Çeşme yıllarca sadece İzmirlilerin bir sayfiye yeri olarak kaldı. Fakat başta İstanbulluların bu ilçemizi keşfiyle birlikte, çok ciddi bir yapılaşma ve büyüme trend içine girdi. Tabii bu büyüme ile birlikte yaratılan ranttan pay almak isteyen ciddi bir kitle de gözünü buraya dikti. Son aylarda Çeşme havalimanının yapımı tekrar gündeme geldi.
Yıllar önce küçük, sadece özel uçakların inip kalkacağı alan olarak düşünülen bu havalimanı şimdi uluslararası uçuşlara açılmak üzere planlanır hale geldi. Bu planlama içinde yine rant ve garanti yolcu söylemleri ortaya çıktı. Kuş uçusu 50 km mesafede, kapasitesinin yarısın zor dolduran Adnan Menderes Havalimanı bulunurken; böyle bir girişimin altında Çeşme Turizmi’ne katkı gibi bir yaklaşımın olduğuna inanmak biraz zor.
Kaldı ki Adnan Menderes Havalimanı’nın uluslararası ayağı da çok eksik. Türk Hava Yolları(THY) daha önce defalarca dile getirmesine ve planları arasında olduğunu açıklamasına rağmen buradan uluslarası uçuşları başlatmıyor. İzmir’i bir HUB olarak kullanmıyor. Kulağımıza gelen dedikodular arasında Çeşme’ye sadece havalimanı yapılmak ile kalınmayacağı da var.
TOKİ’nin de burada 500 bin kapasiteli bir konut projesi içine girmek üzere olduğunu, Ankara’nın burayı neredeyse yeni bir kent yapmaya dönük planları bulunduğu haberleri de geliyor. Buna bağlı olarak yeni bir hastane yatırımı ve başka yatırımlar da gündeme geliyor. Yaz sezonu üç ile 4 ay arasında seyreden bir ilçenin böyle bir yatırıma hedef olmasının tek sebebi son yıllarda Alaçatı ve Çeşme özelinde yaratılan ranttan başka birşey olamaz.
Doğru dürüst bir imar planı bile bulunmayan bir ilçeyi talan edercesine girip, beton mezarlığına çevirip rantı paylaşmak kadar kötü bir yaklaşım olabilir mi?

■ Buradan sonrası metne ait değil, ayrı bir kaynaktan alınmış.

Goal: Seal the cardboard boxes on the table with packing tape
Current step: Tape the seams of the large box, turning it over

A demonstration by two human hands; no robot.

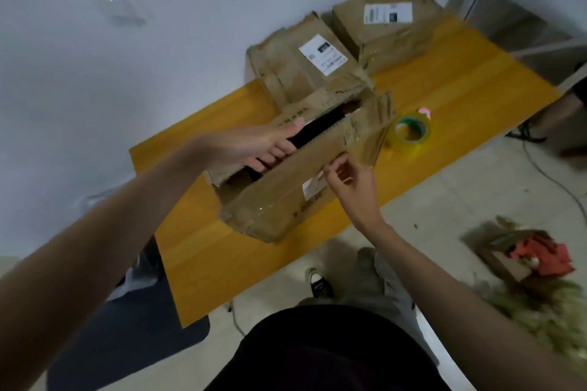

Zaten bir süredir yazlık konutlar için verilen 2 kat yükseklik iznini; “5 katlı otel yapıyorum” adı altında ‘rezidans yazlığa’ çevirme ile imar izinlerinin etrafından dolanılarak birçok nokta betona mahkum ediliyor.
Bu konuda yaratılan rantın cazibesi Türkiye’nin en özellikli bölgelerinden birini daha yutmaya hazırlanıyor. Malesef çok yakın zamanda tıpkı 1940’lı 50’li yıllardan kalma eski İzmir resimlerine bakıp; “Bu güzelliği nasıl yok ettik” dediğimiz gibi, eski Çeşme resimlerine bakıp hayıflanacağız. Çeşmeye yapılacak bu büyük kötülüğü engellemek için bugün bir çaba sarf etmez isek, yarın zaten çok geç olacak.